M. C. Burk, for defendant in error.

The summons was properly served upon the plaintiff in error, having been served upon its general manager, and the return shows a proper service. The defendant made a general appearance when it appeared by its attorney and consented to a continuance. (Kirkpatrick &c. Co. v. Electric Co., 65 N.E. 913.) It was a general appearance also to file the motion to dismiss the action, and thereby the company submitted to the jurisdiction of the court. (Mason v. Alexander, 7 N.E. 435.) Garnishment proceedings are collateral to the principal suit, and the action against the garnishee is a collateral proceeding. It is true that no judgment can be rendered against the garnishee until judgment has been rendered against the principal defendant, but when judgment is so rendered, the only right the garnishee has is to inquire into the jurisdiction in the principal case. Any mere irregularities in that case cannot be brought in question by the garnishee, for he will be protected in paying the judgment. (Roofing Co. v. Macey, 3 N.E. 417; Furnace Co. v. Mfg. Co., 54 N.E. 990; Kirk v. Dearth, 49 N.E. 413; Dalton v. Debbs, 32 N.E. 570.)

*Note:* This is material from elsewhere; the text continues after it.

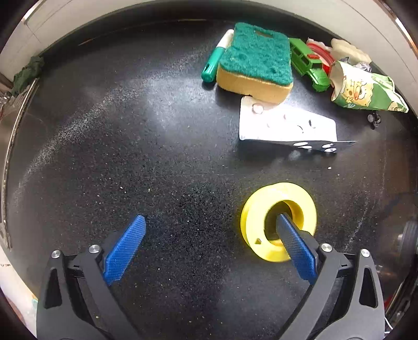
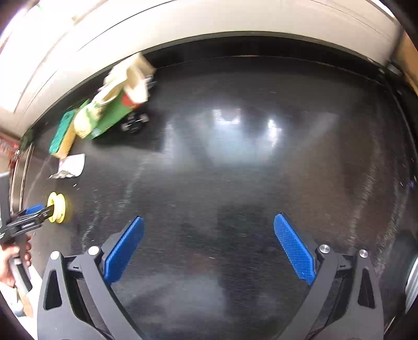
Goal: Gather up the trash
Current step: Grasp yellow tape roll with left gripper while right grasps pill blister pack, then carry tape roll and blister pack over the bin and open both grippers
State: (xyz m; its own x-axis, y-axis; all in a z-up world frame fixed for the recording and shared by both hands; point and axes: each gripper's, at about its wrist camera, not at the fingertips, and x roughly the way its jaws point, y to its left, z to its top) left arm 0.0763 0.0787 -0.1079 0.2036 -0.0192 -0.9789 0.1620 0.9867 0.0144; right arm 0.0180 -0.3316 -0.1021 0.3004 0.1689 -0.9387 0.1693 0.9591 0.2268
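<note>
My left gripper (image 1: 211,225) is open over the black countertop (image 1: 156,157). Its right fingertip sits inside the hole of a yellow spool (image 1: 277,222), which also shows in the right wrist view (image 2: 56,208). Farther off lie a used blister pack (image 1: 284,125), a green cartoon snack wrapper (image 1: 365,90), a red and white wrapper (image 1: 321,52) and crumpled paper (image 1: 350,51). My right gripper (image 2: 209,222) is open and empty over bare countertop, far right of the pile (image 2: 109,109).
A green and yellow sponge (image 1: 256,62), a green marker (image 1: 216,57) and a green toy car (image 1: 311,65) lie among the trash. A steel sink edge (image 1: 13,125) runs along the left. A white wall (image 2: 209,21) backs the counter.
</note>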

A bill of exceptions is necessary to bring to the consideration of this court matters not wholly a part of the record. There are, therefore, but two questions before the Court: (1) Does the record show jurisdiction of the Justice of the Peace, or the District Court to render judgment? (2) Does the record disclose facts sufficient to support a judgment? There may be a want of jurisdiction shown by the evidence when the record shows on its face that there is jurisdiction. It was not necessary that the petition against the garnishee set forth all the facts as to his answer. The manner of securing jurisdiction in the attachment suits is a matter of evidence, as well as the manner of service upon the defendant. They are not matters shown by this record. It is urged that no appearance of a garnishee can give the court jurisdiction. But the appearance which we claim was made by the garnishee by the motions filed in the case is the appearance in the present case, and surely he can make himself liable to the jurisdiction of the court by his voluntary appearance in this case. It was unnecessary to allege matters anticipating the defense. The ultimate facts are all that is necessary to be pleaded.

BEARD, JUSTICE. POTTER, C. J., concurs. SCOTT, J., did not sit in this case.

OPINION

BEARD, JUSTICE.

In this case the defendant in error, Hauf, recovered judgment against the plaintiff in error, Hudson Coal Company, in justice's court for $ 138.15 and costs. The Coal Co. took the case to the District Court on error, where the judgment of the justice was affirmed. The Coal Co. brings the case here on error.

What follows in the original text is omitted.